I wrote the 3 part for loop for people that may be coming from C. But surely I think it is better to list them both. Thank you for the suggestions.

2. Jason says:

Avoid big loops if you can in R. It is optimised for vectorisation (like Numpy) and really bad at loops. Instead use the various apply statements. R being a functional language is a natural Map/Reduce platform.

1. Davo says:

Hi Jason,

Thank you for the tip! I’ll add a link to this post:

Apply in R

Cheers,

Dave

1. Jason says:

Funny Dave! Your link is to a blog from my colleague Neil at CSIRO.

1. Davo says:

Nice! I used to work at CSIRO (in Brisbane) too 🙂

1. Thanks for your blog. I enjoy it very much.
I also bumped into R while studying data science and I use it quite often now.

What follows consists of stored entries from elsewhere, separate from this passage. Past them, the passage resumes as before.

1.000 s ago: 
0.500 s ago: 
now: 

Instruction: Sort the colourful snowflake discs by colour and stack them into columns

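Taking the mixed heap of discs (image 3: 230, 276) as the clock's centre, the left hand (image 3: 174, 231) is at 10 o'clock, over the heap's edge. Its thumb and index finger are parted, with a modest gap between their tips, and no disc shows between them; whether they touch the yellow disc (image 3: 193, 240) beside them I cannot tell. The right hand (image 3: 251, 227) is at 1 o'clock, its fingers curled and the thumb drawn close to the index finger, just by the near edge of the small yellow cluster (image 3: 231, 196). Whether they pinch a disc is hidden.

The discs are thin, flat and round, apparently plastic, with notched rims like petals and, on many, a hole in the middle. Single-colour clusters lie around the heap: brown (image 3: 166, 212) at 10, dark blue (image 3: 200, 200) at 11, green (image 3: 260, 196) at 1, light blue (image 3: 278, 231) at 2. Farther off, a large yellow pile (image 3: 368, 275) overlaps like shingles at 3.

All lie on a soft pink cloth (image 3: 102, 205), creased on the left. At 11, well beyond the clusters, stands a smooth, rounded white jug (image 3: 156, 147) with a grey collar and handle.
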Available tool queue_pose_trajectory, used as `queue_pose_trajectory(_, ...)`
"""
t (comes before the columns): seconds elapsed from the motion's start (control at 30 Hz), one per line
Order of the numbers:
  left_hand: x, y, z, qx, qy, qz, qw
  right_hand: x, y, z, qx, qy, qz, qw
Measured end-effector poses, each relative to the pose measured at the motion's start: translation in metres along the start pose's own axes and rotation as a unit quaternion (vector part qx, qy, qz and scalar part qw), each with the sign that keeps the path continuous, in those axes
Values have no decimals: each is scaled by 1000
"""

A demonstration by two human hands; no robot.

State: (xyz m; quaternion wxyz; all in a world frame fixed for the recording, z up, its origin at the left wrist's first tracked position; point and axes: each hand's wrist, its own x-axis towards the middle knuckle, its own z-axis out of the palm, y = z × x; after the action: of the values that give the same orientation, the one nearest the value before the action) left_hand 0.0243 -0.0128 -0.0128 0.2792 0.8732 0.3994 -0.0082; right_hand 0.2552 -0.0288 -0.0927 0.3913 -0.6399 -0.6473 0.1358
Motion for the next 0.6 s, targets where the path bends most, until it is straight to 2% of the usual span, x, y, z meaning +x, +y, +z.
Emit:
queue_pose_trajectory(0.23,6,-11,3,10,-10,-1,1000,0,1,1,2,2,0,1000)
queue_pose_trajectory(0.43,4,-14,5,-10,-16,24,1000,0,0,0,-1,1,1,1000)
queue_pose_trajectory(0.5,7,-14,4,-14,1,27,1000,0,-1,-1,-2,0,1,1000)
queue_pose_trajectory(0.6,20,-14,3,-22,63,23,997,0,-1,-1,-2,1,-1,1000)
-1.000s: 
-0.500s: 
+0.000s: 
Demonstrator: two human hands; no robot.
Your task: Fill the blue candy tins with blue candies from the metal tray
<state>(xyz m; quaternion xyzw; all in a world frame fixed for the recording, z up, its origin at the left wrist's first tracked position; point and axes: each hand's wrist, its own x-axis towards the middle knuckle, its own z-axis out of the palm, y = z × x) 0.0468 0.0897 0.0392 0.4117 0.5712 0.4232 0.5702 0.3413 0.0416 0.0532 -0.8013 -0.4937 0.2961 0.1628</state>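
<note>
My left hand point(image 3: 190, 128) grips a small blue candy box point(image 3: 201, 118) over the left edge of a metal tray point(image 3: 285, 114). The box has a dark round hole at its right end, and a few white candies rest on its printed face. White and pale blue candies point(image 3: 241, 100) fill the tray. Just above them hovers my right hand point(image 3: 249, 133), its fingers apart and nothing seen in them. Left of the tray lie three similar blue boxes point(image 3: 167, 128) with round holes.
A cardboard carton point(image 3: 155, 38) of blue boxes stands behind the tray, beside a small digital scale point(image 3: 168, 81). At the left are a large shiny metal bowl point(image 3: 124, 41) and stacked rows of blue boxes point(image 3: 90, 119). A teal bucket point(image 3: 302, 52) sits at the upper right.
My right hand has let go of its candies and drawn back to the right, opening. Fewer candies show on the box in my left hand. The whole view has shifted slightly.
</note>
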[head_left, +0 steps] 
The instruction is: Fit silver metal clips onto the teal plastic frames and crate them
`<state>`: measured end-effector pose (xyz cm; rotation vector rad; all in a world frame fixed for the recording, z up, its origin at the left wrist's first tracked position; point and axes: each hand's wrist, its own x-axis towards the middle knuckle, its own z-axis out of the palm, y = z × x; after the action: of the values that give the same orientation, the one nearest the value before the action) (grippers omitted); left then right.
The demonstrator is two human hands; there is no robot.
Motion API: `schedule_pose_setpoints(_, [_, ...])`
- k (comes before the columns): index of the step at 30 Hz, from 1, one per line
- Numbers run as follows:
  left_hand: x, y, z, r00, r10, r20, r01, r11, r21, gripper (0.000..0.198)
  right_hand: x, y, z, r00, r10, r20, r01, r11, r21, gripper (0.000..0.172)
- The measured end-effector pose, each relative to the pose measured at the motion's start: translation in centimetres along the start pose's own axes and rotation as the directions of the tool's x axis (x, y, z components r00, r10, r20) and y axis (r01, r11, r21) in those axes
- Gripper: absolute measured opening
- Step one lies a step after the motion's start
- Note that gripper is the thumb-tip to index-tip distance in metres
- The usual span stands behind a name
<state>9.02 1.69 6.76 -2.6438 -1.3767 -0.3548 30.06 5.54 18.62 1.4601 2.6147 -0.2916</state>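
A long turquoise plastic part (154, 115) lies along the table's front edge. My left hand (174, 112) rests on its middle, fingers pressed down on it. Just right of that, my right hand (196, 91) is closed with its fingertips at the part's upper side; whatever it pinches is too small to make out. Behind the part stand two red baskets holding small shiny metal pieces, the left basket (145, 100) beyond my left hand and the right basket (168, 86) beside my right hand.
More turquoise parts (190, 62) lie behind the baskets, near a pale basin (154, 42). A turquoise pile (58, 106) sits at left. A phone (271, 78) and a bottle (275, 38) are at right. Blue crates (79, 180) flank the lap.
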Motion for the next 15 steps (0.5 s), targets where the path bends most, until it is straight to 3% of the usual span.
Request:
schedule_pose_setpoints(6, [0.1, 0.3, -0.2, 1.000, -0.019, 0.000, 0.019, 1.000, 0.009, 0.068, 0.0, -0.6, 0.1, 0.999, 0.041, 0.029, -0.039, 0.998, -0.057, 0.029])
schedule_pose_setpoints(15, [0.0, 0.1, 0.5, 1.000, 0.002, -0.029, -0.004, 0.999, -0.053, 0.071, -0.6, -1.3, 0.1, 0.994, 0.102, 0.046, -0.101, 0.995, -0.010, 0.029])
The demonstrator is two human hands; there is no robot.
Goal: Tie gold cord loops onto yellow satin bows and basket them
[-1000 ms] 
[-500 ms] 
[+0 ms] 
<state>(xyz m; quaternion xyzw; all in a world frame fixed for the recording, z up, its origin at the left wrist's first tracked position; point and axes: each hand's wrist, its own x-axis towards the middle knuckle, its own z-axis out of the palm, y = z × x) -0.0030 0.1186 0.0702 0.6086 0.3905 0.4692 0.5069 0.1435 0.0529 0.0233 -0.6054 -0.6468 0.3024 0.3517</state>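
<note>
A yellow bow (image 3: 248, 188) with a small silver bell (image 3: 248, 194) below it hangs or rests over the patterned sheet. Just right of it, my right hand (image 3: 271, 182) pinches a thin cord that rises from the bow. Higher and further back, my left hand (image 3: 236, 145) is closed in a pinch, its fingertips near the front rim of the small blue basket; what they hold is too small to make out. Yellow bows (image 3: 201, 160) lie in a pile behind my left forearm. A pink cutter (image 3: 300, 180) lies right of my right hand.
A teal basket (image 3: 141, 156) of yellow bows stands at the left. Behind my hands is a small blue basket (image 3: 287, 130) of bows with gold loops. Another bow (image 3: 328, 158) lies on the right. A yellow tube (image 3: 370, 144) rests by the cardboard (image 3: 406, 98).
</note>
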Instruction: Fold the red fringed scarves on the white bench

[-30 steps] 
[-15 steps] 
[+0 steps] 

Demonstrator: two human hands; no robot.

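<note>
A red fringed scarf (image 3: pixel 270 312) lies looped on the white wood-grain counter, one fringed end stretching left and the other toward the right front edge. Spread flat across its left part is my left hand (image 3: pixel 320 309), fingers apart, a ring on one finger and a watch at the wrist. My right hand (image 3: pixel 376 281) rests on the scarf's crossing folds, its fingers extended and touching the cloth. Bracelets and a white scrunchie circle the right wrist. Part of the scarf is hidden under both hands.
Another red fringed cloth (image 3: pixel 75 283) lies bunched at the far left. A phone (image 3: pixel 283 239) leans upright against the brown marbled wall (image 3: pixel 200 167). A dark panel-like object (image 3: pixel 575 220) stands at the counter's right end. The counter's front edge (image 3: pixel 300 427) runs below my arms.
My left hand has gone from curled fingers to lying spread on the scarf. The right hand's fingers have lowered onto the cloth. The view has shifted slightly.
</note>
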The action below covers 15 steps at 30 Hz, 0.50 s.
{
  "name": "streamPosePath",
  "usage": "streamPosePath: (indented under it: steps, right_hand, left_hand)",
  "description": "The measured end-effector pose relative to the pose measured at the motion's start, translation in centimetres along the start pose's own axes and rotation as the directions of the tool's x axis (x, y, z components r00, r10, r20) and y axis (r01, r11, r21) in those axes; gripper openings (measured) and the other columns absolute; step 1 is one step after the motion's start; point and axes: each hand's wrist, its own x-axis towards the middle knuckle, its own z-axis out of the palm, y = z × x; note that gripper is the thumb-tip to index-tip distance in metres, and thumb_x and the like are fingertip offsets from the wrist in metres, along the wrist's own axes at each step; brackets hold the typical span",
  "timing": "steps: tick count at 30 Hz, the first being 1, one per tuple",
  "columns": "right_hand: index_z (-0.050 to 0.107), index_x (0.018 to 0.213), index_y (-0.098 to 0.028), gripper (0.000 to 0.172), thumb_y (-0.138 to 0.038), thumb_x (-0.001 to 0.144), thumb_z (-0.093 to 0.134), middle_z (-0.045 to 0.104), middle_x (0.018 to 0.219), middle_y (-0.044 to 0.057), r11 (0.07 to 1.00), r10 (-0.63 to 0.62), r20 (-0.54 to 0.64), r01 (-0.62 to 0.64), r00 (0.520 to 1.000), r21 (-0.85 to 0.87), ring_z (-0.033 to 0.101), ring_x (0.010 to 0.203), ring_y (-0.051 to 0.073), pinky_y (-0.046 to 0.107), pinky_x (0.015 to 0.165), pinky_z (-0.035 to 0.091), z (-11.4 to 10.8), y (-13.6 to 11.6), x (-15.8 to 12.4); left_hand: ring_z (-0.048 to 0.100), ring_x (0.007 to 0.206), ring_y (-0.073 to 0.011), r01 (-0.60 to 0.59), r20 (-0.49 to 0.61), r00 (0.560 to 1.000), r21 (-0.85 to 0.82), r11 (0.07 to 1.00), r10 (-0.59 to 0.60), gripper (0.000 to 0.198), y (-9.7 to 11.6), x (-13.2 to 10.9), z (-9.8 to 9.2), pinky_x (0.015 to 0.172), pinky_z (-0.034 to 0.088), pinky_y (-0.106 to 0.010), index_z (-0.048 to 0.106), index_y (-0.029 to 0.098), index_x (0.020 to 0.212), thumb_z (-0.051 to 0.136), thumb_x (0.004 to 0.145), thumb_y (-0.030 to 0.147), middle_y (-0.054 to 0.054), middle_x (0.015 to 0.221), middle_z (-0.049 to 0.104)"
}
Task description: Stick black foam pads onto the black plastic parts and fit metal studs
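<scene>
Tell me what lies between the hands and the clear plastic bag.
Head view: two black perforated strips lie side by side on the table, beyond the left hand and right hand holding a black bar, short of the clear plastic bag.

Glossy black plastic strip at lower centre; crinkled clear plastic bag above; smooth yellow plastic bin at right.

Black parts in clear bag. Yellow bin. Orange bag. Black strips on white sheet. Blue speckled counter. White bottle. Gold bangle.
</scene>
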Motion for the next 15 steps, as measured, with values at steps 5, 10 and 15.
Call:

Just to smooth the move from your original basic examples to the advanced material in the post by Neil Saunders (referred to here by Dave) allow me to simplify further the R code that does a for loop printing 0 to 9 to the screen.

For that let’s use the functional programming style that R is more efficient at.
The philosophy is to apply a function over a range of values described by a vector. It looks like this using the simple apply function:

> sapply( X=0:9, FUN=function(x) x )
[1] 0 1 2 3 4 5 6 7 8 9

or even like this if you strip the optional parameter labels of sapply:

> sapply(0:9, function(x) x )
[1] 0 1 2 3 4 5 6 7 8 9

Thanks again

1. Davo says:

Thanks Pablo; glad you found the blog enjoyable 🙂 I now avoid loops whenever possible in R, after learning a bit more about R since writing this post.

3. Thanks Dave for the very nicely put pages. Very didactic while still accessible.